Relatively dry, we dressed in cave clothes in currently still icy entrance hall. The ice is, of course, disappearing relentlessly, and in the good decade since we have been visiting the cave, it has already melted a lot. As a result, the appearance of the entrance hall with the ice slide is completely different, and the two logs (which we like to call the legs of the Viševnik witch) at the end part of the ice have been completely exposed for more than five years.

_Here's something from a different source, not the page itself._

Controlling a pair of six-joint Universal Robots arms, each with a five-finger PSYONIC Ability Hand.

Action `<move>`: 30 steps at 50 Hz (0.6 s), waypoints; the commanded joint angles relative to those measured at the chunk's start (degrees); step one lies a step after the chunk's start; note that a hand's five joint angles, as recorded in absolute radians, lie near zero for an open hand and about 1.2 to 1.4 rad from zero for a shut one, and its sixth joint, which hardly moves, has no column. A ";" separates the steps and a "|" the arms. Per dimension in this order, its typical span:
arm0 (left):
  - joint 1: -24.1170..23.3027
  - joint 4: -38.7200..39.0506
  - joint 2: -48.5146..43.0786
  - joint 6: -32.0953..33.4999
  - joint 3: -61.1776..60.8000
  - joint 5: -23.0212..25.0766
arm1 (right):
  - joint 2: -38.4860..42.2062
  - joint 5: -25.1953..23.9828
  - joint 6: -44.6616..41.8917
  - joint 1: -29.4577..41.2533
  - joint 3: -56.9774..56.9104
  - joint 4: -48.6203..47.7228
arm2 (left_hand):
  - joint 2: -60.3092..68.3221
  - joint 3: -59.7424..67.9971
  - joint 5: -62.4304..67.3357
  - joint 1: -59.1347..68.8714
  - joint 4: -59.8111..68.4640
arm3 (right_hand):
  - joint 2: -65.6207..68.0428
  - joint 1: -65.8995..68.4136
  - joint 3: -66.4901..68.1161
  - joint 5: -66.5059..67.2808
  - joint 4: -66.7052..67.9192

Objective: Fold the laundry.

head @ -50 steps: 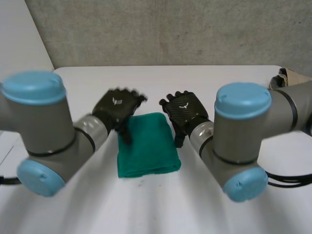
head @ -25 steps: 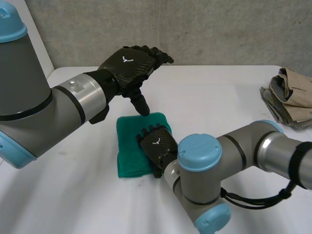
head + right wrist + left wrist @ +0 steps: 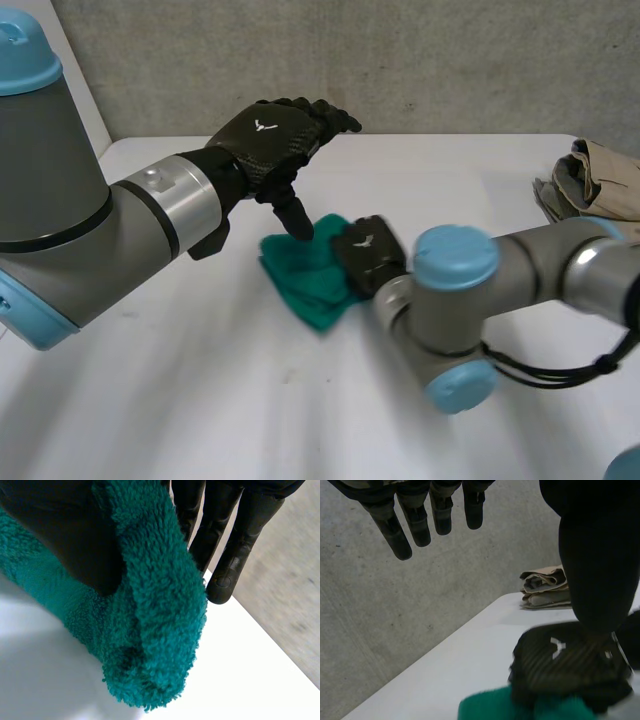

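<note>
One green towel [image 3: 305, 275], bunched on the table [image 3: 200, 400], pinched by the right hand [image 3: 365, 258].
The towel's edge sits between that hand's thumb and fingers, just under the left hand [image 3: 270, 135], which hovers with fingers straight and holds nothing. I'd say the folded towel is being cleared away. The next move calls for carrying it toward the one beige folded pile [image 3: 595, 190], well apart from both hands.

In the head view we find the right hand [image 3: 365, 262] blurred, and it covers one side of the green towel [image 3: 300, 282] — how the cloth lies beneath we cannot tell. The beige clothes [image 3: 590, 185] run off the edge. In the left wrist view, part of the right hand sits behind the thumb of the left hand [image 3: 597, 565].
</note>
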 commanded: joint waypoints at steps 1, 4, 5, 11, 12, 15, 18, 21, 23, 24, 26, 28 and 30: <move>0.00 0.04 0.05 -0.94 -0.15 0.04 | -6.73 -9.65 -8.37 -14.08 8.22 0.87 | 0.64 0.24 -0.34 1.55 0.72 | 12.68 26.80 13.44 15.92 11.99; -0.09 0.04 0.05 -1.03 -0.24 -0.05 | -7.44 -15.36 -11.97 -18.74 8.22 1.22 | 0.47 0.08 -0.51 1.38 0.55 | 12.68 26.80 13.44 15.92 11.99; -0.09 0.04 0.05 -1.03 -0.24 -0.05 | -7.52 -16.51 -12.68 -19.71 7.96 1.22 | 0.47 0.07 -0.51 1.38 0.55 | 12.68 26.80 13.44 15.92 11.99; -0.09 0.04 0.05 -1.38 -0.33 -0.05 | -7.79 -19.86 -12.34 -24.37 -1.85 2.62 | 0.47 0.07 -0.51 1.38 0.55 | 12.68 26.80 13.44 15.92 11.99; -0.09 0.04 0.05 -1.47 -0.24 -0.05 | -7.79 -19.68 -11.64 -24.81 -3.80 2.62 | 0.47 0.07 -0.51 1.38 0.55 | 12.68 26.80 13.44 15.92 11.99; -0.17 0.04 0.05 -1.74 -0.24 -0.05 | -7.26 -19.33 -6.46 -27.44 -12.50 1.75 | 0.47 0.08 -0.51 1.38 0.55 | 12.68 26.80 13.44 15.92 11.99; -0.35 0.04 0.05 -1.74 -0.24 -0.13 | -5.78 -19.07 2.40 -31.04 -23.29 -0.96 | 0.64 0.24 -0.35 1.55 0.72 | 12.68 26.80 13.44 15.92 11.99; -0.35 0.04 0.13 -1.74 -0.24 -0.13 | -3.49 -17.75 8.13 -33.51 -30.78 -3.00 | 0.64 0.24 -0.35 1.55 0.72 | 12.68 26.80 13.44 15.92 11.99; -0.44 0.04 0.13 -1.74 -0.24 -0.13 | -2.52 -17.75 9.90 -34.74 -33.34 -3.70 | 0.64 0.24 -0.35 1.55 0.72 | 12.68 26.80 13.44 15.92 11.99; -0.44 0.04 0.13 -1.74 -0.24 -0.13 | -1.38 -17.92 10.60 -35.96 -35.44 -3.44 | 0.64 0.24 -0.35 1.55 0.72 | 12.68 26.80 13.44 15.92 11.99; -0.44 0.04 0.13 -1.74 -0.24 -0.13 | 0.03 -18.01 10.52 -37.46 -36.86 -3.09 | 0.64 0.24 -0.35 1.55 0.72 | 12.68 26.80 13.44 15.92 11.99; -0.52 0.04 0.05 -2.00 -0.33 -0.13 | 1.70 -19.32 10.43 -39.49 -37.39 -2.30 | 0.64 0.24 -0.35 1.55 0.72 | 12.68 26.80 13.44 15.92 11.99; -0.52 0.04 0.05 -2.26 -0.42 -0.13 | 3.10 -21.51 10.43 -41.33 -37.04 -1.60 | 0.64 0.24 -0.35 1.55 0.72 | 12.68 26.80 13.44 15.92 11.99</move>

This time our way to the bivouac meandered through the widened straits BB pajsaže (BB passages) and the abyss Zloba (Evil), which significantly shortened the usual path through the higher tunnels. Since these parts have not yet shone through in the photos, we spent a little longer here, especially with the speleothems decoration, which is a real rarity for these high-mountain parts. The halls and tunnels of the Tretji pokojninski steber (Third pension pillar) were also present until the transition to the connecting Dvorana socialnega dialoga (Hall of Social Dialogue). We named these unusual names of parts of the caves during the research that took place at the time of political decisions on these topics and we found them so endearing that we wrote them down for eternity.

On the way to the bivouac, we widened the passage in the Mlečni meander (Milky Meander) and a little after four o’clock in the afternoon we were forced to stop below the last step in front of the bivouac. Unfortunately, this was due to a minor accident in the form of a falling stone that landed on Miha’s nose. Despite the considerable dripping of blood, the wound was quickly treated and, to everyone’s delight, left no physical or psychological scars. The majority of the set tasks were still waiting for us. To peek into the newly discovered parts of the Sliva (Plum trench), to which Miha last climbed with the help of Matjaž Božič, and to photograph the Kravji bal (Cow’s Ball), a tunnel that steadily opens to the north at the same height.

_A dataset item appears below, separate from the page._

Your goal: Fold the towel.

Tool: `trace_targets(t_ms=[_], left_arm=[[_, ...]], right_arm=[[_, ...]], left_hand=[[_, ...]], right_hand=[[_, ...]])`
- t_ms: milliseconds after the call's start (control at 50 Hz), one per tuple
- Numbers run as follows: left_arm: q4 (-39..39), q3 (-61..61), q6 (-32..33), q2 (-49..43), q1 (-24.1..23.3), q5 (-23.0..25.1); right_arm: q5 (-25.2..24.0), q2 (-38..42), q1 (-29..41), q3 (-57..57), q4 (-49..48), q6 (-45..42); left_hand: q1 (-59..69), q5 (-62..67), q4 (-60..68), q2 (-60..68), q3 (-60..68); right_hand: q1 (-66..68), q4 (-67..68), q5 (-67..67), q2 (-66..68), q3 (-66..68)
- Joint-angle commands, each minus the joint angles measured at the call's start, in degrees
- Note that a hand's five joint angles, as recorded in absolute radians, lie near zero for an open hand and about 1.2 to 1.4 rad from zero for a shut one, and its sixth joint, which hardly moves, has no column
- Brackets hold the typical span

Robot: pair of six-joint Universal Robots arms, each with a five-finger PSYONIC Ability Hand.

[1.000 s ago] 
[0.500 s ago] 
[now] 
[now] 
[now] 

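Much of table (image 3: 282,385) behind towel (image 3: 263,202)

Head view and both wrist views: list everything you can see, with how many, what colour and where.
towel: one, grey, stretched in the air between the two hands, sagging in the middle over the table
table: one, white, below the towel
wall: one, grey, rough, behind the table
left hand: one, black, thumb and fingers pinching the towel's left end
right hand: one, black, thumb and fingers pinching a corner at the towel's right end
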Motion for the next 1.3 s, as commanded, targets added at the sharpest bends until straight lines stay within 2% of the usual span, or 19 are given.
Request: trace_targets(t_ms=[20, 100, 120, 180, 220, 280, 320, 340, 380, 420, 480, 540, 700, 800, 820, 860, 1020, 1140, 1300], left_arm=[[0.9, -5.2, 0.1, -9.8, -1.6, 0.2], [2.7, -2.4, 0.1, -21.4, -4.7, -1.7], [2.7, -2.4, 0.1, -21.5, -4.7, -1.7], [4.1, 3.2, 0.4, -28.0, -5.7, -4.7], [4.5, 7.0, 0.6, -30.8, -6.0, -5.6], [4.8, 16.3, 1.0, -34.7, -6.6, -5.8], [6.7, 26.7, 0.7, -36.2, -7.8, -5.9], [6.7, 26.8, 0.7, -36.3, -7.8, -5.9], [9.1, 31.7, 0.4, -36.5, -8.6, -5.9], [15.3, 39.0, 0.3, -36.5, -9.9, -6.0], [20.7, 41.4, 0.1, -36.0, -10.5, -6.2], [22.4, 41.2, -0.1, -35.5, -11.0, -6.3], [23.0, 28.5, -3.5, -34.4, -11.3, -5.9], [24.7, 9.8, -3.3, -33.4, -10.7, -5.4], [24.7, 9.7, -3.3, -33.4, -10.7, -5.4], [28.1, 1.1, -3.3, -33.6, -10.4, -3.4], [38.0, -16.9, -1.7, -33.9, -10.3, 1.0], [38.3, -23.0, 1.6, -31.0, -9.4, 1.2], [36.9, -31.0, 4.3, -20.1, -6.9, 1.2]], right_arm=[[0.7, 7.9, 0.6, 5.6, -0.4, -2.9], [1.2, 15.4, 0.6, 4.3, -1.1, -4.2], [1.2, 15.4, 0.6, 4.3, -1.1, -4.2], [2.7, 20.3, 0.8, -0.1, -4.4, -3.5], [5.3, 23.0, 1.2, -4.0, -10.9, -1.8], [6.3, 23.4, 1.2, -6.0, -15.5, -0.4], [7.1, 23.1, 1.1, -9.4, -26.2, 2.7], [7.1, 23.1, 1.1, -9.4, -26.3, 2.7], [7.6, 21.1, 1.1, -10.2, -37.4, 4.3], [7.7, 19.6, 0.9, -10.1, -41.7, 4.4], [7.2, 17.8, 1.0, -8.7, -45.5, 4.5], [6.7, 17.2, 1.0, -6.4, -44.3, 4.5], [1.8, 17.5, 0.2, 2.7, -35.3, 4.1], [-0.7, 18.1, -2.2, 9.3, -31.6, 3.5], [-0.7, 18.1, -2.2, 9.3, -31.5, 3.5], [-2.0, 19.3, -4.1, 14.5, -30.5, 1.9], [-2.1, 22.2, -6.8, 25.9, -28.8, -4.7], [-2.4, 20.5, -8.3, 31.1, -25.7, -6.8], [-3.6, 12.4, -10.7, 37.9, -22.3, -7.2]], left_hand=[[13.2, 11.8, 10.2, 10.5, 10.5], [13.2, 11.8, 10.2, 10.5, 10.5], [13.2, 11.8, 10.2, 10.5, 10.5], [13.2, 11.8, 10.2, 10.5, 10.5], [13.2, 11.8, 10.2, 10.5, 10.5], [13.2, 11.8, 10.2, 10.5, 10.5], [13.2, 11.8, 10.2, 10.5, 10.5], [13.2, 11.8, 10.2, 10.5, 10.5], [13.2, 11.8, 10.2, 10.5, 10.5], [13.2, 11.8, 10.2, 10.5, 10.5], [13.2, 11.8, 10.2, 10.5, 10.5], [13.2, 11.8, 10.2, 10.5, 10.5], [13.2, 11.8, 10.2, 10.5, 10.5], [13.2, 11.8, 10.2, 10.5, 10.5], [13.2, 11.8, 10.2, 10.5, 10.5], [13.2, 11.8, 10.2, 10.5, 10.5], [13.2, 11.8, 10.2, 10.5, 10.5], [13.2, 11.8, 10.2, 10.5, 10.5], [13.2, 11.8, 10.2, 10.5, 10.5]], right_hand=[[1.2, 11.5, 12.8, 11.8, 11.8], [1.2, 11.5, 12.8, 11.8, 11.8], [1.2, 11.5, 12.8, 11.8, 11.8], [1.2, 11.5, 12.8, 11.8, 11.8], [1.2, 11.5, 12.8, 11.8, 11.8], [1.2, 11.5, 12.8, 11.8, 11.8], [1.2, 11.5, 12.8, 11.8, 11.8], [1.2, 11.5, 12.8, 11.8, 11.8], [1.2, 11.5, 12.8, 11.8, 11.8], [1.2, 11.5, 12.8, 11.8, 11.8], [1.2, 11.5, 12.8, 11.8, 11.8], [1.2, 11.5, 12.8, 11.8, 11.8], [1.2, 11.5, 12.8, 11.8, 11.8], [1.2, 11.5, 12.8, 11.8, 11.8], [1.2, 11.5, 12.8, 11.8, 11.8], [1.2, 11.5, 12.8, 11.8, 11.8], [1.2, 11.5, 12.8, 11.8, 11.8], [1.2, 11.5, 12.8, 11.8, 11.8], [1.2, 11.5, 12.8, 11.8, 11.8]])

The entrance to the Sliva leads through collapsed blocks and begins in a larger hall, chaotically paved with landslides and blocks. At the edge of the hall, we peeked fearfully into the wide Strašno brezno (Terrible Abyss), which will probably never be visited, and we devoted more courage to the northern web of narrower and wider passages that led us to the upper parts of the Kravji bal. In these spacious parts, a new watercourse comes from the side, flowing from a higher, east-facing tunnel. Let’s say it filled us with hope for discovering new parts, although we still believed we would have more luck in the southern part of the entrance hall.

There the chaotic situation continued, collapsed blocks reigned everywhere, and at the very end a new, even more spacious abyss opened up, which fortunately allowed a safe descent. At the bottom we entered a narrow meander through which water flowed and of course we immediately thought it was water descending into a lower already known hall. More interesting, of course, was the completely unknown inflow part and the higher-lying tunnel, again directed to the east and even paved with old and weathered flowstone slabs.

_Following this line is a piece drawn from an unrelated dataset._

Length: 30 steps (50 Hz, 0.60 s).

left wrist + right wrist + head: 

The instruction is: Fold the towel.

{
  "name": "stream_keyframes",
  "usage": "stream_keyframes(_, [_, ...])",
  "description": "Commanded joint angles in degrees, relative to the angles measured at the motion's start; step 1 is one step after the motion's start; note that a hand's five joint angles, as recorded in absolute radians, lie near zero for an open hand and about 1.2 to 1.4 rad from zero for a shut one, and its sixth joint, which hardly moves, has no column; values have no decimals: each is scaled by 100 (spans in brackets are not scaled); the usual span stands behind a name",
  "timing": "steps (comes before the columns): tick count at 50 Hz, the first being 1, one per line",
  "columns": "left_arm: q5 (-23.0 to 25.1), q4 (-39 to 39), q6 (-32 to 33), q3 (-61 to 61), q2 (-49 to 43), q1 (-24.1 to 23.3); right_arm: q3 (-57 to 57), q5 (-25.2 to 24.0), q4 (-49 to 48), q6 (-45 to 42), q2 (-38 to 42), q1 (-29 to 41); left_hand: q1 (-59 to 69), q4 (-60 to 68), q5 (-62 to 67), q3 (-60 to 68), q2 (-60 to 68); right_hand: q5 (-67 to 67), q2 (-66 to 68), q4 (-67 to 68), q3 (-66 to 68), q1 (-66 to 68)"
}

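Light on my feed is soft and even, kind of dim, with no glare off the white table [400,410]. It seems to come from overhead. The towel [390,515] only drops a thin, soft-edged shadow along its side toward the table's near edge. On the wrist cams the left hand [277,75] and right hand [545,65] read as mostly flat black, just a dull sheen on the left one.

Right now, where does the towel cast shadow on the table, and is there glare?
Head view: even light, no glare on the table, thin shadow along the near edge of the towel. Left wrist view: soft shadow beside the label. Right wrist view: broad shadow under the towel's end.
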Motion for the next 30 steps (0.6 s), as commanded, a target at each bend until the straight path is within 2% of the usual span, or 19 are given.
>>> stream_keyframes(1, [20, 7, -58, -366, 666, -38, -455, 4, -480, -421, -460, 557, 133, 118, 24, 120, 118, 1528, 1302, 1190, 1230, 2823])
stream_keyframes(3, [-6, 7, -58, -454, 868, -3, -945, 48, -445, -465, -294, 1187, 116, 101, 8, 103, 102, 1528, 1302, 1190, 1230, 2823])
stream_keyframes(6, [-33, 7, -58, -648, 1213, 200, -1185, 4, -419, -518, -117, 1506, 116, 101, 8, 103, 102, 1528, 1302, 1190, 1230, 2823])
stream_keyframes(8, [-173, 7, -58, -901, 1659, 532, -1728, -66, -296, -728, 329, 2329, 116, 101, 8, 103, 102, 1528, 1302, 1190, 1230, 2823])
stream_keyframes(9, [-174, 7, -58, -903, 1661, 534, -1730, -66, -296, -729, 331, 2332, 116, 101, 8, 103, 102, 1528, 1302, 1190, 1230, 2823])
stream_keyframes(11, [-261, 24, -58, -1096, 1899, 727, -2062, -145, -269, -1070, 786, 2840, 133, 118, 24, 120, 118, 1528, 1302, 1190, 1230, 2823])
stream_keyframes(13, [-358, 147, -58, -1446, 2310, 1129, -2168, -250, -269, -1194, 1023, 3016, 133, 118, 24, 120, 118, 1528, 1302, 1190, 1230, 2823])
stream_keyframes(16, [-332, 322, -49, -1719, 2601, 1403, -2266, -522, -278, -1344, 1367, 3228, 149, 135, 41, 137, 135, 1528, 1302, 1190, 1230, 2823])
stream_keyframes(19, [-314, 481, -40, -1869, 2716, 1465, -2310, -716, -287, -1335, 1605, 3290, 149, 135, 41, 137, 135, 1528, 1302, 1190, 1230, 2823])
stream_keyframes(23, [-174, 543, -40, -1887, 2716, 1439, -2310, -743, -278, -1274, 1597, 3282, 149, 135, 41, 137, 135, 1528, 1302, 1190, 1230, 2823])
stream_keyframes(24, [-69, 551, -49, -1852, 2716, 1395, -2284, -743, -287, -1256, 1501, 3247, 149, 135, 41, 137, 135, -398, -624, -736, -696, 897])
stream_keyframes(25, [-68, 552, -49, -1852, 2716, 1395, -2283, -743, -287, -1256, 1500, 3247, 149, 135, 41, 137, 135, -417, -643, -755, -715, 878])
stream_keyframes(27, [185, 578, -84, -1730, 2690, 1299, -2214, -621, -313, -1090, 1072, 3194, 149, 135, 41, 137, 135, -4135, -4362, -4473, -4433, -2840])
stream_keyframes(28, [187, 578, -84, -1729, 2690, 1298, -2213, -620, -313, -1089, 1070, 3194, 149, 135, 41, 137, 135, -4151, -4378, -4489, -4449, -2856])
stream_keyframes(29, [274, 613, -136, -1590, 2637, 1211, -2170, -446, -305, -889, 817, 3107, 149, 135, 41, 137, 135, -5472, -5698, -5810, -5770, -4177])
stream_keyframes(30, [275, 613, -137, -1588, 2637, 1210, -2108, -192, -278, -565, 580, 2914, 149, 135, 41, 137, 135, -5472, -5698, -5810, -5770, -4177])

We surveyed about 250 meters, produced two questions about possible proceedings, and returned safely to the bivouac. All hopes of a hot meal were buried by the discovery that we were without a gas stove, but at least the tents did their job and warmed us up until Sunday morning while we slept. Sunday was reserved only for departure, but we still could not resist the continuation of the widening of the Mlečni meander, only this time much more successfully.

Outside, the weather took pity on us. The path was even dry, just the right temperature and the hospitality at Bregar’s shelter came in handy. Only the devastation, which takes place near the lower parking lot and reminds of the testimony of a battle, spoiled our good impressions. The once beautiful path has thus become a muddy road, but time will probably heal these wounds as well.